Many factors, including load balancing, topology changes, and asymmetric paths, result in a complicated graph structure for network path data gathered over time. Both divergence and reconvergence of paths occur frequently making the visualization of paths a challenging task.PlotPaths depicts, as clearly as possible, paths collected from a single source host to one or more destinations. It shows the connections between intermediate nodes along each path, while preserving higher order groupings, e.g. Autonomous Systems.
Previous CAIDA tools, including Mapnet and GeoPlot, use latitude and longitude to create a geographic layout of network topology. However this approach is not applicable to data sets in which many nodes have similar physical locations, and therefore overlap. With PlotPaths we lay out a topology graph into columns, based on organizational entities, (e.g., ASes or countries) and rows, based on the topological distance (hop count) of each node from the source.

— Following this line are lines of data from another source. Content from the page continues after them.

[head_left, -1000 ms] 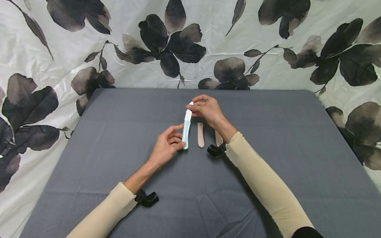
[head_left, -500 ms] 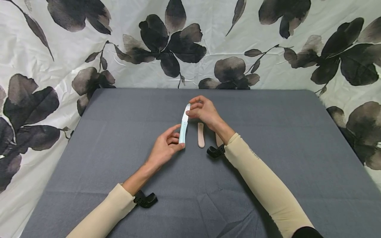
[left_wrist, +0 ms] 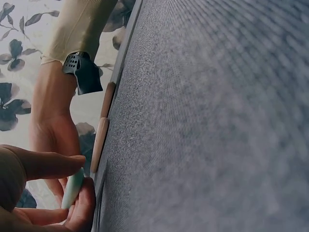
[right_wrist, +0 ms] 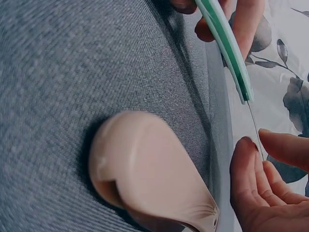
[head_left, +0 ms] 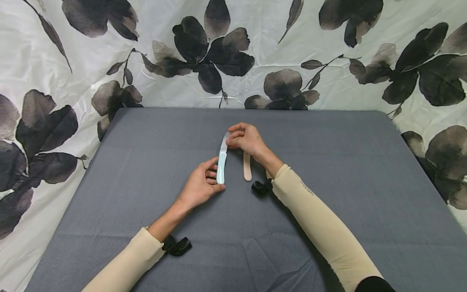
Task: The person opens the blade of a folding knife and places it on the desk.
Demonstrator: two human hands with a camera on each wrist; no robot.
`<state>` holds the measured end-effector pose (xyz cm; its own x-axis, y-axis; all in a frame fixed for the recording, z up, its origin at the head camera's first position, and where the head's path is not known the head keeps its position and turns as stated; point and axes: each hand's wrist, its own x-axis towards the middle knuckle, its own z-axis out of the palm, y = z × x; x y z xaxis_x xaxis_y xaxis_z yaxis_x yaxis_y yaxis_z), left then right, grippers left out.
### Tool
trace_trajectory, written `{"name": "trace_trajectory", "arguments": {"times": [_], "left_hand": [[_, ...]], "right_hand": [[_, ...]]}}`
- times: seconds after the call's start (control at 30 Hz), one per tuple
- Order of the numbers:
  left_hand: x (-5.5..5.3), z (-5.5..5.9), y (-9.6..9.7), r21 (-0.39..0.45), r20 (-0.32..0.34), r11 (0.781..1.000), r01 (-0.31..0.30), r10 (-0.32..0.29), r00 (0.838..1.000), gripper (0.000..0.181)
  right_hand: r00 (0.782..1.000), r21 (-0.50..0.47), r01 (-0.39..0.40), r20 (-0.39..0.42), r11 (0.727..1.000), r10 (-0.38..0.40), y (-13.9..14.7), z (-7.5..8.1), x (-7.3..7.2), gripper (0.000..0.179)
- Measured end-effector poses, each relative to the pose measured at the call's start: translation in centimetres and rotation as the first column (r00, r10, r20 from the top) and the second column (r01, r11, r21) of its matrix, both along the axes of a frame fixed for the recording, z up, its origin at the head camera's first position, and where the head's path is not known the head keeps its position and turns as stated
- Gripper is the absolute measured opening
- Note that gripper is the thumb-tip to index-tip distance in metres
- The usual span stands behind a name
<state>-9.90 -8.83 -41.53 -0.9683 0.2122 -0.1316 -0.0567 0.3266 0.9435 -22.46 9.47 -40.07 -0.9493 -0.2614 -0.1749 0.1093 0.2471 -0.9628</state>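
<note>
A folding knife (head_left: 221,168) with a pale mint handle has its blade (head_left: 223,144) swung out. My left hand (head_left: 198,187) holds the handle between thumb and fingers. In the left wrist view, the handle end (left_wrist: 73,187) shows between them. My right hand (head_left: 249,142) pinches the blade near its tip. Seen almost edge-on in the right wrist view, the blade (right_wrist: 254,123) runs from the green handle (right_wrist: 227,48) to the right fingertips. The knife is above the cloth.
A beige folded knife (head_left: 247,168) lies on the grey cloth (head_left: 328,162), its far end behind the right hand. A second beige one (head_left: 268,175) is mostly hidden by the right wrist. Behind the table hangs a floral sheet (head_left: 270,48).
Both hands have carried the knife a little to the left. My right hand has come lower in the head view and now covers the top of the nearer beige knife.
</note>
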Motion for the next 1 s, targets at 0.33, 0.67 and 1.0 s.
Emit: {"name": "trace_trajectory", "arguments": {"times": [0.33, 0.67, 1.0], "left_hand": [[-0.1, 0.0, -0.2, -0.152, -0.084, 0.988, -0.036, 0.024, 0.996, 0.085], [-0.1, 0.2, -0.7, -0.258, -0.118, 0.965, -0.054, 0.024, 0.993, 0.082], [-0.2, 0.6, -1.1, -0.325, -0.093, 0.945, -0.033, 0.003, 0.996, 0.082]], "right_hand": [[0.998, 0.125, -0.013, -0.061, 0.992, 0.021, -0.2, 0.4, -0.1, 0.036], [0.987, 0.235, -0.064, -0.128, 0.970, 0.096, -0.7, 0.0, 0.0, 0.037], [0.970, 0.341, -0.154, -0.125, 0.927, 0.207, -0.9, 0.1, -0.3, 0.040]]}}
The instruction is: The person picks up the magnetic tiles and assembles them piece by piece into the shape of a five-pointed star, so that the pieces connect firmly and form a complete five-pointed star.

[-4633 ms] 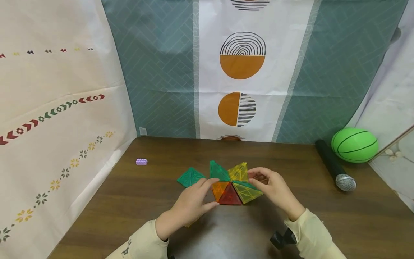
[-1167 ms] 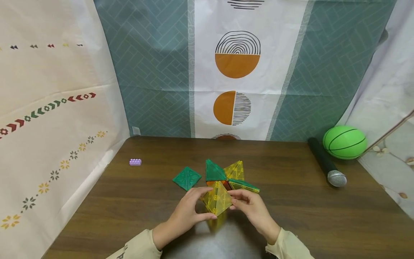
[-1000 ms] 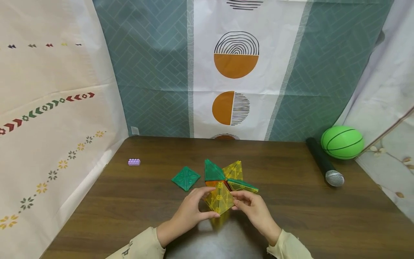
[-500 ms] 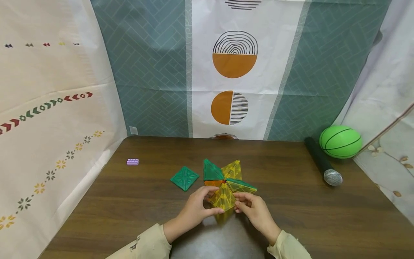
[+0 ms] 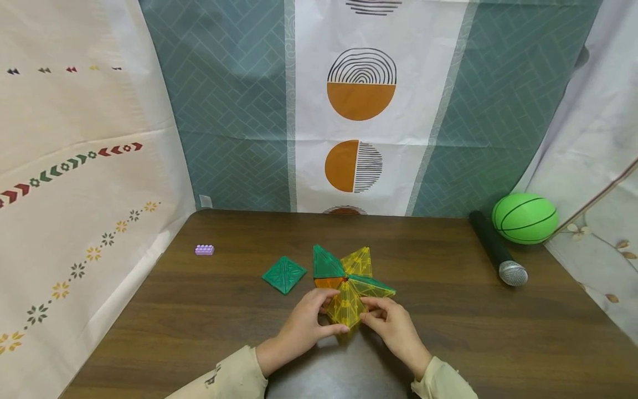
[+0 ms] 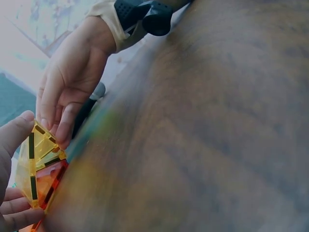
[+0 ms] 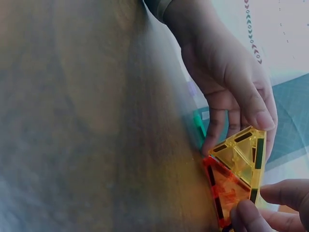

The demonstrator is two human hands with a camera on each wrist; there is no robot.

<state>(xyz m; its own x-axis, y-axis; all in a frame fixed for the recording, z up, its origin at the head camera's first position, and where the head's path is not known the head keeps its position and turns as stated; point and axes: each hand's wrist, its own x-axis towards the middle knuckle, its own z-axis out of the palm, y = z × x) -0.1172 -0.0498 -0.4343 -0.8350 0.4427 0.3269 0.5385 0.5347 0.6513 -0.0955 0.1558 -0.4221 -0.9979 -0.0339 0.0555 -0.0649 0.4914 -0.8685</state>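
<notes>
My left hand [image 5: 303, 322] and right hand [image 5: 399, 331] pinch a folded pair of yellow triangular magnetic tiles [image 5: 345, 305] from either side. The pair leans with its tip at the centre of a ring of translucent tiles. Right under it, a red triangular tile [image 7: 227, 186] shows in the right wrist view. Around the same centre are a raised green tile [image 5: 327, 262], an orange tile [image 5: 326, 282], a yellow tile [image 5: 360, 262] and a green-and-yellow pair [image 5: 371, 286]. In the left wrist view, the left thumb and fingers span the yellow tiles [image 6: 26, 166].
A flat green diamond of two triangular tiles [image 5: 284, 275] lies left of the ring. Farther left sits a small purple toy brick [image 5: 205, 250]. A black microphone [image 5: 498, 249] and a green ball [image 5: 525, 218] are at the right back of the wooden table [image 5: 199, 327].
The right hand has left the back right of the ring, and both hands have brought the yellow pair over the red tile. During the last second the pair tilted and came down towards the ring's centre.
</notes>
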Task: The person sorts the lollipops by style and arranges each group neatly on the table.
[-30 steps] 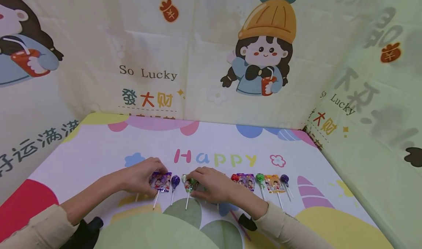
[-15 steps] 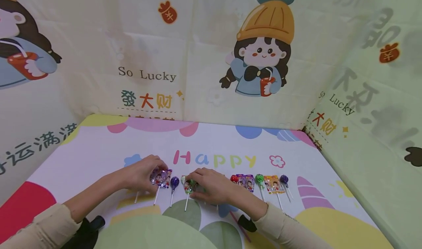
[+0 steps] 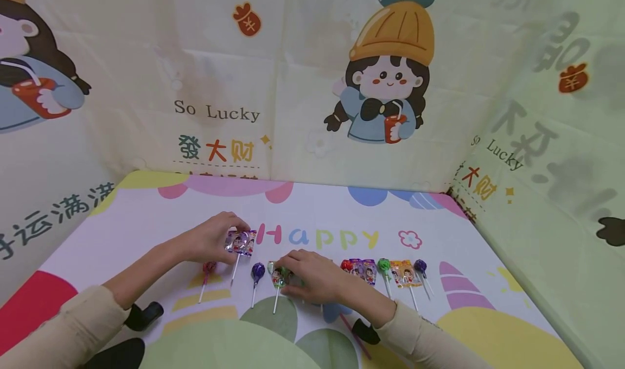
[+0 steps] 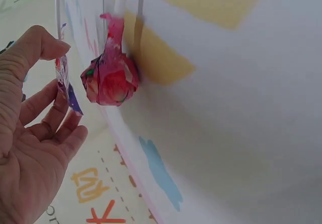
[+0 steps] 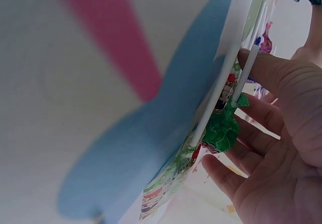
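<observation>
My left hand [image 3: 213, 240] pinches a lollipop in a flat purple wrapper [image 3: 240, 242] between thumb and fingers, its white stick pointing down. Below that hand lies a red-pink ball lollipop [image 3: 208, 271], which shows large in the left wrist view as a pink-wrapped lollipop [image 4: 111, 80]. A dark purple ball lollipop [image 3: 257, 273] lies between the hands. At the table, my right hand [image 3: 312, 274] grips a lollipop in a clear wrapper with green print [image 3: 279, 277], thumb and fingers at its edges. A green ball lollipop [image 5: 221, 131] sits close by its fingers, mostly hidden from the head view.
Right of the right hand runs a row: a red ball lollipop [image 3: 346, 265], a purple flat-wrapped one [image 3: 363, 271], a green ball one [image 3: 384, 266], an orange-wrapped one [image 3: 404, 273] and a purple ball one [image 3: 420, 267]. Printed cloth walls [image 3: 303, 87] enclose the table [image 3: 312, 206].
My left hand has moved up and away with the purple-wrapped lollipop, off the row, and the red-pink lollipop is uncovered below it. The right hand stays nearly still.
</observation>
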Tool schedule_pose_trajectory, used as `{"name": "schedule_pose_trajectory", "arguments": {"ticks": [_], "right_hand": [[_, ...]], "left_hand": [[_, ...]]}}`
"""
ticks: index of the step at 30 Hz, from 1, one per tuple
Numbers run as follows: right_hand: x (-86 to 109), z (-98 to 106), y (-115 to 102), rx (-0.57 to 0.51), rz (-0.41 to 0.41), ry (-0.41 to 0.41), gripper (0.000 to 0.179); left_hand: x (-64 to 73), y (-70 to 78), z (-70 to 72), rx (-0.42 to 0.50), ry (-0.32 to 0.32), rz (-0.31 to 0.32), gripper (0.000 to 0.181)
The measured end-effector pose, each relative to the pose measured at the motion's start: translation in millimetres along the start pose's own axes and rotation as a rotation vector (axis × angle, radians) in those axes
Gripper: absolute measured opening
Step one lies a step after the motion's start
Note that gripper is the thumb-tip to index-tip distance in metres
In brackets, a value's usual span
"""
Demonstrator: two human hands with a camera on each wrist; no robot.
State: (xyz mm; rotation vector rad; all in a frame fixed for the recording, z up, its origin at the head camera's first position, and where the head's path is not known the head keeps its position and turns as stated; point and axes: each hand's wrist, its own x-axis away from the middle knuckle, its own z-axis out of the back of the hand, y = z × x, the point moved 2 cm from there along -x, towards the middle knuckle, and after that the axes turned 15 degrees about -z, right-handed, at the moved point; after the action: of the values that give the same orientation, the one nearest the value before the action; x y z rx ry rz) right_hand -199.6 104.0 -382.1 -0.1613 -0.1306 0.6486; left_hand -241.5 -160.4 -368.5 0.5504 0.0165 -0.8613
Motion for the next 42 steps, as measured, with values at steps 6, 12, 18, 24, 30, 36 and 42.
{"name": "schedule_pose_trajectory", "arguments": {"ticks": [6,12,18,24,30,36,42], "right_hand": [[0.2,-0.6,1.2,0.005,-0.009,-0.002,0.047],[0.2,-0.1,0.7,0.003,0.004,0.004,0.047],[0.0,-0.9,0.9,0.008,-0.002,-0.004,0.047],[0.5,-1.2,0.9,0.01,-0.005,-0.007,0.048],[0.8,-2.2,1.5,0.007,0.007,0.002,0.047],[1.2,-3.3,1.4,0.01,0.005,0.004,0.047],[0.4,-2.5,0.6,0.015,0.002,0.003,0.047]], "left_hand": [[-12.2,-8.6,3.8,0.016,0.012,0.044,0.058],[-26.6,-18.4,7.5,0.02,0.019,0.036,0.058],[-31.8,-34.1,10.7,0.029,0.022,0.048,0.057],[-30.7,-51.5,13.2,0.032,0.032,0.116,0.058],[-30.6,-64.0,11.9,0.065,0.012,0.186,0.059],[-31.7,-71.0,10.9,0.072,-0.01,0.193,0.06],[-30.6,-76.7,11.3,0.081,-0.022,0.167,0.06]]}}
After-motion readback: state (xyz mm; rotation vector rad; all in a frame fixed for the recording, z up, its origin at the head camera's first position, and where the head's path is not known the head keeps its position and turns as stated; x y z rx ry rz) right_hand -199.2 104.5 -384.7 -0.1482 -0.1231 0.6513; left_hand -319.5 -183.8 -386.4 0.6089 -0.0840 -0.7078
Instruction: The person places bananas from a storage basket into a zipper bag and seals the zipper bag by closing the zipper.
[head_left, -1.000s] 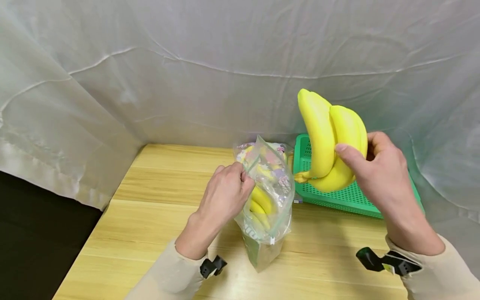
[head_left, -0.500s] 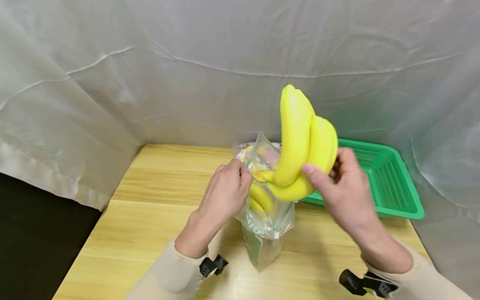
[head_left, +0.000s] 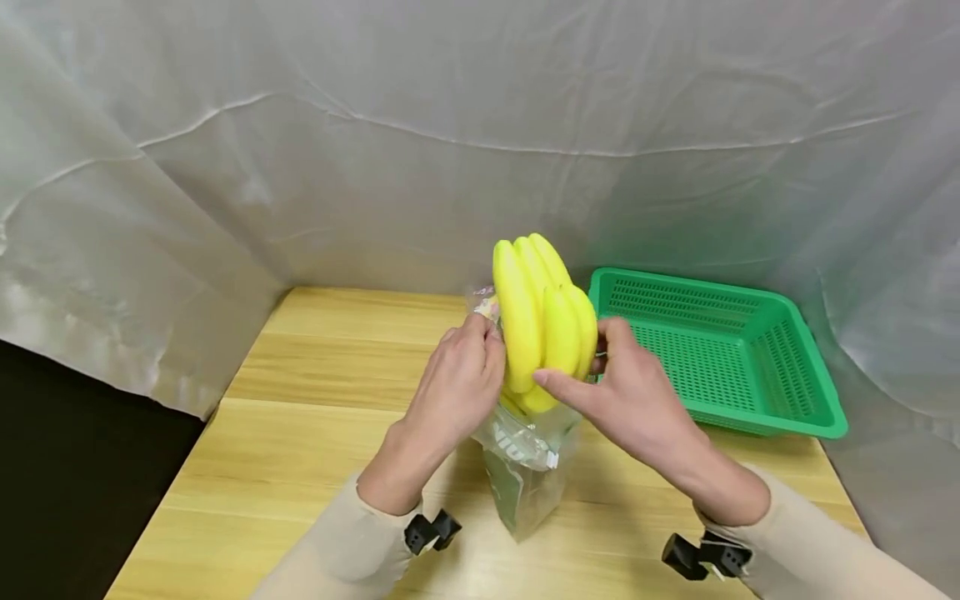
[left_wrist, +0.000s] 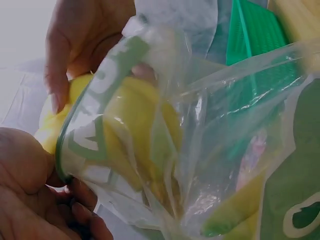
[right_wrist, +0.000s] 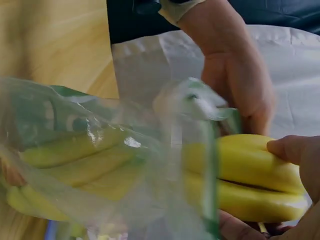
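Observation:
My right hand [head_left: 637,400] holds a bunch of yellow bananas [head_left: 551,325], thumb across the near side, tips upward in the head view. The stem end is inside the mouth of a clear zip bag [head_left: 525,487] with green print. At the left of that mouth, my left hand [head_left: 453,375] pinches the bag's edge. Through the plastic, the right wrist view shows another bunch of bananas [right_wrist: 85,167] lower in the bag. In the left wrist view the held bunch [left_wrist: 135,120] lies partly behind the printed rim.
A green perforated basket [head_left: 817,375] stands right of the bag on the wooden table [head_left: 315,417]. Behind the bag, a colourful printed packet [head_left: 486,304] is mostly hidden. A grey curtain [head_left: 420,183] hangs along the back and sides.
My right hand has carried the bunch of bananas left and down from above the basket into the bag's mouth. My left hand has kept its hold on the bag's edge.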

The PlotPaths program performs the following operations:
- Read input and parameters from configuration files
- Calculate topological distance (hop depth) from the source to each node
- Apply node placement algorithm
- Print output
Phase 1. PlotPaths reads input from two related data files. The paths file specifies the characteristics of all paths in the data set, including source, destination, and intermediate nodes for each. The nodes file allows one to specify the name of each node as well as its column number and name. For example, you might choose Autonomous System as your column variable, and use the AS number as the column number and the AS name as the column name. PlotPaths also allows you to leave the column of the node undefined. A group of path input files may share a single node data file.Phase 2. Topological distance (node depth) calculation involves the construction of a directed graph that will provide a y-axis coordinate for each node. Placement begins at the source, with nodes along the path increasing in depth. When multiple paths leading to a node yield different node depths, PlotPaths uses the largest, ultimately stretching links along short paths rather than crowding nodes along long paths. The final depth of each node is derived from all paths loaded into the graph. Phase 3. PlotPaths spatially organizes nodes into rows within their preassigned columns. Nodes at the same depth within a column are sorted and spaced to maximize visibility. We describe the layout algorithm in detail below. Phase 4. Generate formatted output for viewing tools. Otter is the only currently supported viewing tool.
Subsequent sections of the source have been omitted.